明日の蒼の空
「食べていいの?」
 りさちゃんが夏美さんに尋ねた。

「いいのよ。いっぱい食べてね」
 夏美さんは優しい笑顔で答えた。

「いただきます」
 礼儀正しく挨拶したりさちゃんは、右手でフォークを握り締めて、焼き立てのハンバーグを食べ始めてくれた。

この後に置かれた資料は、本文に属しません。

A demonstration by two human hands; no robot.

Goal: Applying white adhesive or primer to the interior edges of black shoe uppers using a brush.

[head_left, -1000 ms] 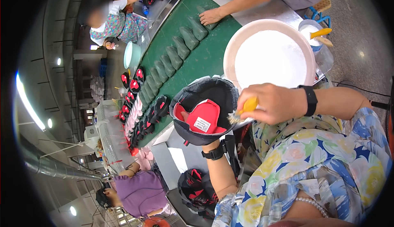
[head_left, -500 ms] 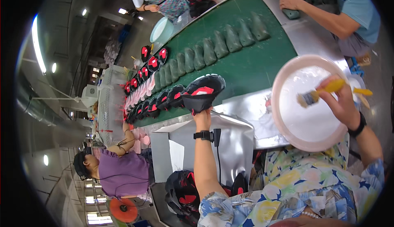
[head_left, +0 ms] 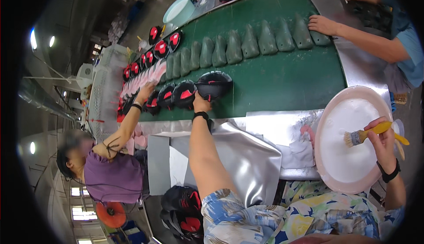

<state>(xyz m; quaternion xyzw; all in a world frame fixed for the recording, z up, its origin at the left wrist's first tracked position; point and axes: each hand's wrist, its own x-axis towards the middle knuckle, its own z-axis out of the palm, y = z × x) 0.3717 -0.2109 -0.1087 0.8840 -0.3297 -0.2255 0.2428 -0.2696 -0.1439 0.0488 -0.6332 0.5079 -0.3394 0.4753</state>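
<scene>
My left hand [head_left: 202, 103] is closed on the near end of a black shoe upper [head_left: 215, 89] with a pale rim, at the right end of a row of such uppers with red linings on the green work surface [head_left: 278, 80]. In my right hand [head_left: 383, 143] is a paintbrush [head_left: 365, 134] with a yellow handle and pale bristles. It is held over a pale pink basin [head_left: 332, 180] of white liquid, bristles pointing left. Beyond the left hand runs a row of dark green shoe lasts [head_left: 234, 49].
Left, a co-worker's hand [head_left: 148, 90] reaches to pink pieces [head_left: 154, 75] between rows of uppers. Far right, another co-worker's hand [head_left: 323, 25] touches the end last. A silvery sheet [head_left: 240, 153], a white cloth [head_left: 297, 155] and more black uppers [head_left: 181, 200] lie nearer me.
My left hand has lowered the upper to the end of the row. My right hand still holds the brush over the basin. The right co-worker's hand has come to the end last.
</scene>
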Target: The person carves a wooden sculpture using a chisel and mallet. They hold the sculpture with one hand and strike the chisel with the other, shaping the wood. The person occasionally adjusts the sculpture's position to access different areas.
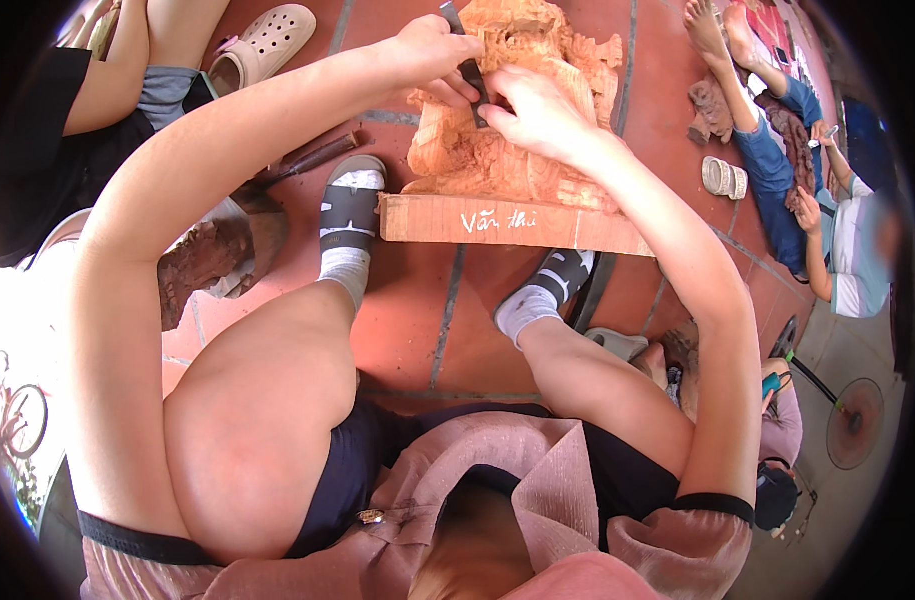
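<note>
A carved block of orange-brown wood [537, 185] stands between my feet on a thick wooden base board [427, 220], which has white handwriting on its near side. My left hand [432, 62] is closed around a dark, narrow, flat carving chisel [469, 72], held at a slant over the carving's left part. My right hand [539, 115] rests on the carving with bent fingers, its fingertips pinching the chisel's lower end. Where the chisel's tip meets the wood is hidden by the fingers.
Beige clogs [277, 40] lie at upper left beside a seated person [107, 70]. A dark-handled tool [317, 155] and a reddish carved piece [202, 265] lie left of my foot. Another person [777, 170] sits at right, near a small carving [712, 110] and a fan [855, 422].
</note>
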A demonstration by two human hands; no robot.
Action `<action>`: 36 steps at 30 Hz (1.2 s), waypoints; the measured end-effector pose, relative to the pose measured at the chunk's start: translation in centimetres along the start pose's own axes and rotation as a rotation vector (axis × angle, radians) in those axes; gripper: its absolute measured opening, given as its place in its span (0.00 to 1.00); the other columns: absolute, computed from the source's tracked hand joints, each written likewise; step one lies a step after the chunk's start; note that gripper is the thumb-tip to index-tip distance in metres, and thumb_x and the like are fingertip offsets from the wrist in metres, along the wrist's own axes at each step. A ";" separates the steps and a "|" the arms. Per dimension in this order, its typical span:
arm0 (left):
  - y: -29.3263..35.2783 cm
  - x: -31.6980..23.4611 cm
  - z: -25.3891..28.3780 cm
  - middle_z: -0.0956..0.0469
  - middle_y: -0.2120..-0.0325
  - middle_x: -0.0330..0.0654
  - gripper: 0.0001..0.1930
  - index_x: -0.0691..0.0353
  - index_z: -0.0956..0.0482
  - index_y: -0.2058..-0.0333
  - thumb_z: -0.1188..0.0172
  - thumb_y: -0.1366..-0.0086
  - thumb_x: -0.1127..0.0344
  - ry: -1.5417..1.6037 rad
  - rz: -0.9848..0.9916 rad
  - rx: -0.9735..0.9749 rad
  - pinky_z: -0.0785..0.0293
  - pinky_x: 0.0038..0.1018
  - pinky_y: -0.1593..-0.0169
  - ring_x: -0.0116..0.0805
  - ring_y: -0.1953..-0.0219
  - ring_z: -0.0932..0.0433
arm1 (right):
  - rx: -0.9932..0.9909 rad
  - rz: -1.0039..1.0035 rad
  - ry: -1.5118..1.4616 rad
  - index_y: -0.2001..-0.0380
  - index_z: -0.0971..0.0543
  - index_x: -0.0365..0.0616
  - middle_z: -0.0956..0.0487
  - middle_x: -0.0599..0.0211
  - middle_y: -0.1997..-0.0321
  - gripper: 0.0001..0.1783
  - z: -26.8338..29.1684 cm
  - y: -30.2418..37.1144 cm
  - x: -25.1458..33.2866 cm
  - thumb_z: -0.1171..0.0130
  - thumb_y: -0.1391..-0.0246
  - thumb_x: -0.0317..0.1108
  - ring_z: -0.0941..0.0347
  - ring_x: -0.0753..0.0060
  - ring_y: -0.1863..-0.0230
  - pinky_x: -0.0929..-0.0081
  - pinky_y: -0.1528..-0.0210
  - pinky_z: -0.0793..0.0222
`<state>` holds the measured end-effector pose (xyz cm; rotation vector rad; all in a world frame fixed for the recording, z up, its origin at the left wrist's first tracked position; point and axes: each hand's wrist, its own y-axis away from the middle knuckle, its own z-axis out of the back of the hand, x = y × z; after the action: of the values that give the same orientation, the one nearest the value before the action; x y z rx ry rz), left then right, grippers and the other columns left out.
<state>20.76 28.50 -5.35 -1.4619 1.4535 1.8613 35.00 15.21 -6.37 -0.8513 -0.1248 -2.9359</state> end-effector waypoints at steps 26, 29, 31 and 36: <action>-1.3 -1.0 -1.7 0.21 0.67 0.56 0.16 0.72 0.29 0.53 0.50 0.35 0.65 -0.103 0.014 0.043 0.17 0.37 0.71 0.46 0.72 0.18 | 0.177 -0.299 -0.261 0.73 0.22 0.35 0.22 0.57 0.77 0.12 1.8 0.5 0.1 0.39 0.53 0.36 0.26 0.65 0.74 0.67 0.69 0.33; -1.8 -0.6 -1.1 0.21 0.67 0.55 0.15 0.68 0.28 0.52 0.50 0.34 0.65 -0.047 0.039 0.065 0.18 0.35 0.72 0.45 0.72 0.18 | 0.055 -0.223 -0.160 0.73 0.22 0.36 0.23 0.57 0.77 0.12 1.0 0.7 -0.1 0.39 0.53 0.36 0.26 0.64 0.74 0.66 0.69 0.33; -2.7 -1.1 -0.6 0.20 0.67 0.53 0.15 0.66 0.28 0.52 0.50 0.34 0.65 -0.105 -0.011 0.077 0.18 0.35 0.72 0.44 0.73 0.18 | 0.040 -0.223 -0.121 0.73 0.22 0.36 0.23 0.57 0.77 0.12 0.9 0.0 -0.3 0.39 0.53 0.37 0.26 0.64 0.74 0.66 0.69 0.33; -2.7 -2.5 0.1 0.21 0.67 0.49 0.15 0.67 0.27 0.53 0.50 0.35 0.65 -0.046 -0.006 0.089 0.18 0.33 0.73 0.41 0.75 0.18 | 0.063 -0.358 -0.245 0.77 0.22 0.37 0.21 0.57 0.75 0.14 2.9 -0.4 0.4 0.37 0.56 0.39 0.23 0.63 0.69 0.64 0.65 0.29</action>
<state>23.80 30.45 -4.49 -1.3714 1.4886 1.7907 36.17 15.87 -3.79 -1.2985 -0.4253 -3.1076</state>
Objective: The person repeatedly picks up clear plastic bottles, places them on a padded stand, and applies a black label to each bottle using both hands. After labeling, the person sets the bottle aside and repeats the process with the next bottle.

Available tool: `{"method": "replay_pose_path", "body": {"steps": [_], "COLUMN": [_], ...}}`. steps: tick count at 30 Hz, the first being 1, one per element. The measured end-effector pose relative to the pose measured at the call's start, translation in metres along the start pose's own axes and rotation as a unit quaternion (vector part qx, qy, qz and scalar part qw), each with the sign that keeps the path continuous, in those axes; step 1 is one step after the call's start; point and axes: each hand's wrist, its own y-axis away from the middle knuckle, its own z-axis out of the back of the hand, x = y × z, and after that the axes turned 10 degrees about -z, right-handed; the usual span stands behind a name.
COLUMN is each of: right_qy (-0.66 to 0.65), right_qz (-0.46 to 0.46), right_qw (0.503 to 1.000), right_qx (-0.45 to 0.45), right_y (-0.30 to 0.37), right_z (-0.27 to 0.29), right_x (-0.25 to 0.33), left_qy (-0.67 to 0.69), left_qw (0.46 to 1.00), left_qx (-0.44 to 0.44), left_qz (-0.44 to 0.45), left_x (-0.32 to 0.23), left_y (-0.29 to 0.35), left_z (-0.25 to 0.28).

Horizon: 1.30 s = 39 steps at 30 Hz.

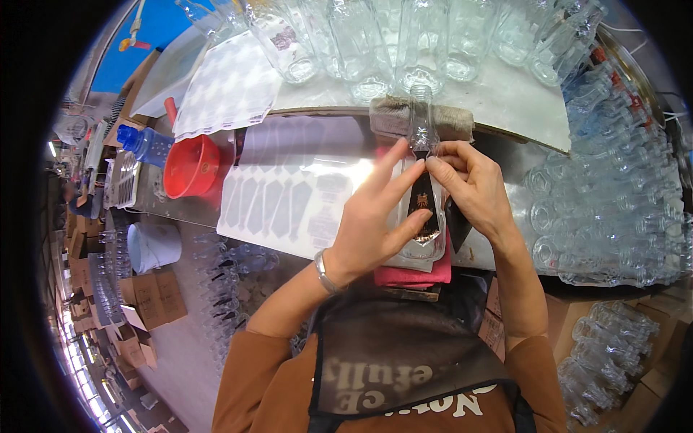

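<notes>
A clear glass bottle (421, 137) lies lengthwise before me, its neck pointing away and resting on a grey folded cloth (393, 115). A dark label (421, 206) sits on the bottle's upper face. My left hand (372, 224) cups the bottle's left side, thumb pressing the label's lower part. My right hand (473, 191) grips the right side, with fingertips on the label's top. Under the bottle lies a pink folded cloth (415, 276).
A white sheet of peel-off labels (289, 198) lies to the left, another sheet (227, 90) behind it. A red bowl (191, 166) and blue bottle (148, 144) stand far left. Several clear bottles (375, 43) line the back; more bottles (606, 216) lie stacked at right.
</notes>
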Motion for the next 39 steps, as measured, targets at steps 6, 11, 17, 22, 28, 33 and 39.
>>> {"method": "replay_pose_path", "body": {"steps": [6, 11, 17, 22, 28, 33, 39], "right_qy": [-0.004, -0.014, -0.032, -0.033, -0.045, -0.043, -0.050], "right_qz": [-0.019, -0.031, -0.020, -0.014, -0.019, -0.010, 0.003], "right_qw": [1.000, 0.999, 0.999, 0.999, 0.999, 0.999, 0.999], "right_qx": [-0.009, 0.000, -0.015, 0.002, 0.011, 0.007, 0.000], "right_y": [0.003, 0.005, 0.004, 0.002, 0.001, 0.001, 0.000], "right_z": [-0.002, -0.001, -0.003, -0.003, -0.001, -0.002, -0.003], "right_x": [0.000, 0.002, 0.000, -0.002, -0.003, -0.005, -0.009], "left_qy": [0.007, -0.028, -0.049, -0.052, 0.013, -0.018, -0.046], "left_qw": [1.000, 1.000, 0.999, 0.998, 0.999, 1.000, 0.999], "left_qx": [-0.016, -0.008, -0.005, -0.008, -0.017, -0.006, 0.001], "left_qz": [0.000, -0.011, -0.018, -0.017, 0.024, 0.004, -0.017], "left_x": [0.005, 0.011, 0.011, 0.011, 0.014, 0.014, 0.013], "left_y": [-0.002, -0.009, -0.015, -0.015, -0.014, -0.014, -0.015], "left_z": [0.001, 0.001, -0.001, -0.002, 0.001, 0.001, 0.002]}}
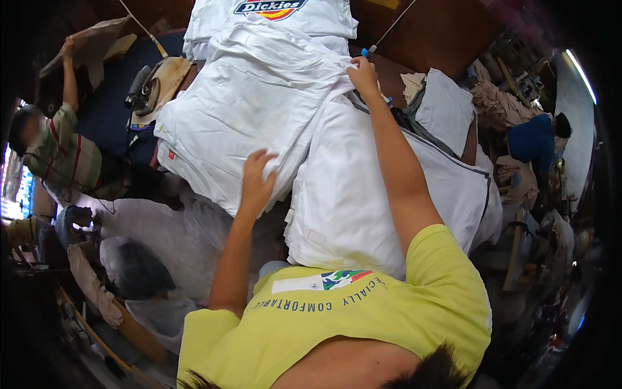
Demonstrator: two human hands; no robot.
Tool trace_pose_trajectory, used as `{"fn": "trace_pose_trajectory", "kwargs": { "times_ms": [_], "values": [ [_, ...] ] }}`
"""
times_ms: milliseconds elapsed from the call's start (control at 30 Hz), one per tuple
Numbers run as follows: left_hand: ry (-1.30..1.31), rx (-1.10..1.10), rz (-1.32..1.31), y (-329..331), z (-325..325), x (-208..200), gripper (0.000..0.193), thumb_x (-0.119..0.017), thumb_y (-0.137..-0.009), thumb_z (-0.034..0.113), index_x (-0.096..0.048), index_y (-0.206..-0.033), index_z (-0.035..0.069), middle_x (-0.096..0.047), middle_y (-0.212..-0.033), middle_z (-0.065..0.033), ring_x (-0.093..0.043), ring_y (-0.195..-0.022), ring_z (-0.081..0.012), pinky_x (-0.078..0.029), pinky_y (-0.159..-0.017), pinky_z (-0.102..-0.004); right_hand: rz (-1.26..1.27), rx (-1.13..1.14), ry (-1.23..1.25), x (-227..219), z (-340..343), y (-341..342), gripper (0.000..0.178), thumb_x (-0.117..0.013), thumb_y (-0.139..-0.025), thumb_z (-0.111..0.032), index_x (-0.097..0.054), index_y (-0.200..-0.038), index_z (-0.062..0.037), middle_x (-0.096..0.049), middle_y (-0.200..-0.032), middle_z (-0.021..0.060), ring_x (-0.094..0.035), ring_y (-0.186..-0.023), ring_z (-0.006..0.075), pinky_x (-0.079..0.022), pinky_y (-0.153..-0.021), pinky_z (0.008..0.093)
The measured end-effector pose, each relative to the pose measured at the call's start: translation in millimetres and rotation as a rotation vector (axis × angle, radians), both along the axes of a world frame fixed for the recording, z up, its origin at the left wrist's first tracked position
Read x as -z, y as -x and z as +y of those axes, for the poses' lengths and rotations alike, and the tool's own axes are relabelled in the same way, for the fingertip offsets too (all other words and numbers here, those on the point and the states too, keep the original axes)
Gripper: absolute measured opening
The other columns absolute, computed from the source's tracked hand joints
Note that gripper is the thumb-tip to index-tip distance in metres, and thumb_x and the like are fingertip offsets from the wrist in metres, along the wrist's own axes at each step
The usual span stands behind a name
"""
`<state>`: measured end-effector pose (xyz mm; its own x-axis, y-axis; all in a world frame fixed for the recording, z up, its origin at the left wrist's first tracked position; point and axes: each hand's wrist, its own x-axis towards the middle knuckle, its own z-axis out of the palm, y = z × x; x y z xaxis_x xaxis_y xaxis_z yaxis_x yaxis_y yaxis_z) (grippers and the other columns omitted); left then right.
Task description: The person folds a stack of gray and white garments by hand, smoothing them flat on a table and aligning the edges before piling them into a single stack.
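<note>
A white T-shirt (240, 97) lies spread and creased over the table in front of me. My left hand (258, 181) is at its near edge, fingers apart and holding nothing. Farther off, my right hand (364, 76) pinches the far right edge of the same T-shirt. Behind it lies another white T-shirt (324, 32) with a coloured print on the chest. To the right, under my right forearm, sits a thick stack of folded white garments (343, 194), its layered edges facing me.
An iron (150, 91) rests on a tan pad left of the T-shirt. A person in a striped shirt (74, 149) stands at the left, lifting a tan cloth (91, 42). Another person in blue (531, 142) is at the far right. Clear plastic bags (162, 227) lie at lower left.
</note>
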<state>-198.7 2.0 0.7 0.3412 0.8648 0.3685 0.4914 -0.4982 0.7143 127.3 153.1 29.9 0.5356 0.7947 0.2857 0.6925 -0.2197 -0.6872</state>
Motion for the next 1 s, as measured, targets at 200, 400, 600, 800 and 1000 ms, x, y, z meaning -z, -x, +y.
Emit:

 もぐもぐもぐもぐもぐもぐもぐ。かなりお腹が空いていたのだと思う。大きなハンバーグもご飯もお味噌汁もみるみる減っていく。

「あたしのも食べて」
 夏美さんが自分の分のハンバーグを、りさちゃんのお皿に乗せた。

「よかったら、私のも食べて」
 私も自分の分のハンバーグを、りさちゃんのお皿に乗せた。

「こんなにいっぱい、ありがとう」
 夏美さんと私にお礼を言ってくれたりさちゃんは、三つのハンバーグもご飯もお味噌汁も美味しそうに平らげた。

 さっきまでの暗い表情はどこへやら。

 一気に明るい表情になったりさちゃんの顔を見て私は安心した。

 夏美さんも安堵の表情を浮かべている。